Methods We identified published studies through a systematic review of PubMed and Embase from inception to Aug 20, 2014. We obtained unpublished data for 20 cohort studies from the Individual-Participant-Data Meta-analysis in Working Populations (IPD-Work) Consortium and open-access data archives. We used cumulative random-effects meta-analysis to combine effect estimates from published and unpublished data.

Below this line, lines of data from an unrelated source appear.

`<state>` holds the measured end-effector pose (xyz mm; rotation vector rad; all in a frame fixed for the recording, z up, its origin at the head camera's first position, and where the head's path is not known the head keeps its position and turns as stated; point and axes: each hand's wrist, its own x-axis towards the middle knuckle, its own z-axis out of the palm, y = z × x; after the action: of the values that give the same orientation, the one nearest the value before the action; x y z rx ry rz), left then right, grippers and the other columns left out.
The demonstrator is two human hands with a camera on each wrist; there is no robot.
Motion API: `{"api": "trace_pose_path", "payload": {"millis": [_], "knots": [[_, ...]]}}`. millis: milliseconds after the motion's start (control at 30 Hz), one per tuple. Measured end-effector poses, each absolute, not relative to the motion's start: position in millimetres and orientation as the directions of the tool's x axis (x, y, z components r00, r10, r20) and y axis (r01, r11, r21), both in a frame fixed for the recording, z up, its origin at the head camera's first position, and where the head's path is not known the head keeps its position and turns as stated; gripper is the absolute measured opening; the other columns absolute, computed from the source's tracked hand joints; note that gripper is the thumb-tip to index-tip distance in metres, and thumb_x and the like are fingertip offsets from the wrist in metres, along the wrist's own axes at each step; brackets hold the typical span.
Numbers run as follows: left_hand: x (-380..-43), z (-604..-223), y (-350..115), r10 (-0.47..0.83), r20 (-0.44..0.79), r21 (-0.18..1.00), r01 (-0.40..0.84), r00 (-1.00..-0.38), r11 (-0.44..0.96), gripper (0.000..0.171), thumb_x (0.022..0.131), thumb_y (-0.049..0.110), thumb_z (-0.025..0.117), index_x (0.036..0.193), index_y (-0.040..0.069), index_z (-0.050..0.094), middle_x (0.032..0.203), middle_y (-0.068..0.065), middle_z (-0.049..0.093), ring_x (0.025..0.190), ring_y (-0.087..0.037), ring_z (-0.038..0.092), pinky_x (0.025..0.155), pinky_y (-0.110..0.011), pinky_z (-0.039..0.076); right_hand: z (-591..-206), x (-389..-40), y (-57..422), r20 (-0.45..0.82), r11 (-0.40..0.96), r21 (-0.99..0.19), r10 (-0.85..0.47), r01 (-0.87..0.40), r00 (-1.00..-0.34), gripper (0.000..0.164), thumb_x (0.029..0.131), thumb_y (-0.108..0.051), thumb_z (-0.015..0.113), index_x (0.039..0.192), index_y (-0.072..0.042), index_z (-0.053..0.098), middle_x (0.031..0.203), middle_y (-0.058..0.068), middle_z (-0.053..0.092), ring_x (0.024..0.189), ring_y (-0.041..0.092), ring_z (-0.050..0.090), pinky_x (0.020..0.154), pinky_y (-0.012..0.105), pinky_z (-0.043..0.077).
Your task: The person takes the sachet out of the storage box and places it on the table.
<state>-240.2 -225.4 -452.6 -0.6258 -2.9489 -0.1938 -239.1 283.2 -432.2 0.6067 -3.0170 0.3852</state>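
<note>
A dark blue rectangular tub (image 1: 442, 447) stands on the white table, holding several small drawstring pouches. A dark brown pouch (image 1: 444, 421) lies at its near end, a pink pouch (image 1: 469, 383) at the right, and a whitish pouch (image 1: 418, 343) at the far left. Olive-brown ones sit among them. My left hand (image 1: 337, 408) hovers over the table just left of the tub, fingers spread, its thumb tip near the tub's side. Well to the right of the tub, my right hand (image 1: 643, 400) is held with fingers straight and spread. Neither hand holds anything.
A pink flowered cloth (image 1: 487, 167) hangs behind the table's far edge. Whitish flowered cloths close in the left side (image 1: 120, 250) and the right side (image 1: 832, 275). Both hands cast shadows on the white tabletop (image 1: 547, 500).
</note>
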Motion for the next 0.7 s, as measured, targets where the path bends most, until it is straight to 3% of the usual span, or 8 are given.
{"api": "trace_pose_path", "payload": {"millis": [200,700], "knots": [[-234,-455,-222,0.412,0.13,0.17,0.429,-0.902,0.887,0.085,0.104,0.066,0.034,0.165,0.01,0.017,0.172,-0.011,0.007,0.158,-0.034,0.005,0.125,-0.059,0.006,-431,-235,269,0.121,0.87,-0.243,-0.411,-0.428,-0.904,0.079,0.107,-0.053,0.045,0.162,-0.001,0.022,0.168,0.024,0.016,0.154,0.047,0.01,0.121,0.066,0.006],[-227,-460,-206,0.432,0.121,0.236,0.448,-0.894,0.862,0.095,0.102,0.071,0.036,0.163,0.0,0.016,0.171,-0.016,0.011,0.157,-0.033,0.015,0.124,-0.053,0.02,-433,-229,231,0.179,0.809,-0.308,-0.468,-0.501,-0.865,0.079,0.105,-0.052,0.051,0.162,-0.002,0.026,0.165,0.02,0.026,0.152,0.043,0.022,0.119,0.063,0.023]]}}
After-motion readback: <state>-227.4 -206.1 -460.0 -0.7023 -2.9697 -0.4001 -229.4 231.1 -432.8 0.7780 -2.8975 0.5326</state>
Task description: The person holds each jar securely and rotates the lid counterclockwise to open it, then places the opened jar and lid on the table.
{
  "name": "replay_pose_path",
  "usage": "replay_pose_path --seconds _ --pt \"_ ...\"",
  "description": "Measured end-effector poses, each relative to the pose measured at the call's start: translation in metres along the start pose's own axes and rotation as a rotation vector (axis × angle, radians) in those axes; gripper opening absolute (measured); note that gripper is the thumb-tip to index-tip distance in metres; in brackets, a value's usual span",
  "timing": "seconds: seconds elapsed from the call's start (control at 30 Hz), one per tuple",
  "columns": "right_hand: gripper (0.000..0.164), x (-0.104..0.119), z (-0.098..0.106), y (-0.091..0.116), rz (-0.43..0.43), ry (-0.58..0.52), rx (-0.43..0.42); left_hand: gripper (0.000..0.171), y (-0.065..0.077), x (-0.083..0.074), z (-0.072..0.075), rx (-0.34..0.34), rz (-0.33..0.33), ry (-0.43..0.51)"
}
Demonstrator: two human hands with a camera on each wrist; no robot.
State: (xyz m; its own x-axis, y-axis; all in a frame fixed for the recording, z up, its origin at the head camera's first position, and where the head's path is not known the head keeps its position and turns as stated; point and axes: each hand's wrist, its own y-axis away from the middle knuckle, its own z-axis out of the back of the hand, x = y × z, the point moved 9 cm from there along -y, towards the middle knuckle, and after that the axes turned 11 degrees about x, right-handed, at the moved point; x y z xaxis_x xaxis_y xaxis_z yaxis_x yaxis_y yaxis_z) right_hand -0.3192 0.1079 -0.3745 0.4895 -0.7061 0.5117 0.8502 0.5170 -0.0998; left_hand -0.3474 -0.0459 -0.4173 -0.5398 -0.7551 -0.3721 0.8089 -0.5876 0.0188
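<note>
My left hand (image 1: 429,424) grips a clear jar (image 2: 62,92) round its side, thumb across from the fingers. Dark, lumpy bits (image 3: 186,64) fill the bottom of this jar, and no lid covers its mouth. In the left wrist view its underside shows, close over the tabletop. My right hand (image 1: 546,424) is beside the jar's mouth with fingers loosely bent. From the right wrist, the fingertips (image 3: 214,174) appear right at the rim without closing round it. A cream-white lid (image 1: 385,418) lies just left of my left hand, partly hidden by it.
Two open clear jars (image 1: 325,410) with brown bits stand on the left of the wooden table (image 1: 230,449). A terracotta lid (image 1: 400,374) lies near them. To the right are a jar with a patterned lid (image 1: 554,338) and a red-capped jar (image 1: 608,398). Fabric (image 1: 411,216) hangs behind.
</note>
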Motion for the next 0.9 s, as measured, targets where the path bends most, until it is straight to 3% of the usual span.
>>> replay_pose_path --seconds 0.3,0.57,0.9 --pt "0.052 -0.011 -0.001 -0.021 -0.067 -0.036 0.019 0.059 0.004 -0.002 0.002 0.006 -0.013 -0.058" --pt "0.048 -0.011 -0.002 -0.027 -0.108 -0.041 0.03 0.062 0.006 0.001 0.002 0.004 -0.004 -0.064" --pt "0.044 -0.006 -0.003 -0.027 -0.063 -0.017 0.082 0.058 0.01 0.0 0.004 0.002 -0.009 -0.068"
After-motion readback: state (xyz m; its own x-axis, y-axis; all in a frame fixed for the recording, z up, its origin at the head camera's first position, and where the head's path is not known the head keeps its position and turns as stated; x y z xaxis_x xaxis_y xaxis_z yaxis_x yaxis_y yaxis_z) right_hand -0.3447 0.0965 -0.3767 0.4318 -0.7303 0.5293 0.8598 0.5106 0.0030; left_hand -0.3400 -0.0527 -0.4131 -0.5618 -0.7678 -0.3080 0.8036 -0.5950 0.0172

Findings We included 25 studies from 24 cohorts in Europe, the USA, and Australia. The meta-analysis of coronary heart disease comprised data for 603 838 men and women who were free from coronary heart disease at baseline; the meta-analysis of stroke comprised data for 528 908 men and women who were free from stroke at baseline. Follow-up for coronary heart disease was 5·1 million person-years (mean 8·5 years), in which 4768 events were recorded, and for stroke was 3·8 million person-years (mean 7·2 years), in which 1722 events were recorded. In cumulative meta-analysis adjusted for age, sex, and socioeconomic status, compared with standard hours (35-40 h per week), working long hours (≥55 h per week) was associated with an increase in risk of incident coronary heart disease (relative risk [RR] 1·13, 95% CI 1·02-1·26; p=0·02) and incident stroke (1·33, 1·11-1·61; p=0·002). The excess risk of stroke remained unchanged in analyses that addressed reverse causation, multivariable adjustments for other risk factors, and different methods of stroke ascertainment (range of RR estimates 1·30-1·42). We recorded a dose-response association for stroke, with RR estimates of 1·10 (95% CI 0·94-1·28; p=0·24) for 41-48 working hours, 1·27 (1·03-1·56; p=0·03) for 49-54 working hours, and 1·33 (1·11-1·61; p=0·002) for 55 working hours or more per week compared with standard working hours (ptrend<0·0001).
Interpretation Employees who work long hours have a higher risk of stroke than those working standard hours; the association with coronary heart disease is weaker. These findings suggest that more attention should be paid to the management of vascular risk factors in individuals who work long hours.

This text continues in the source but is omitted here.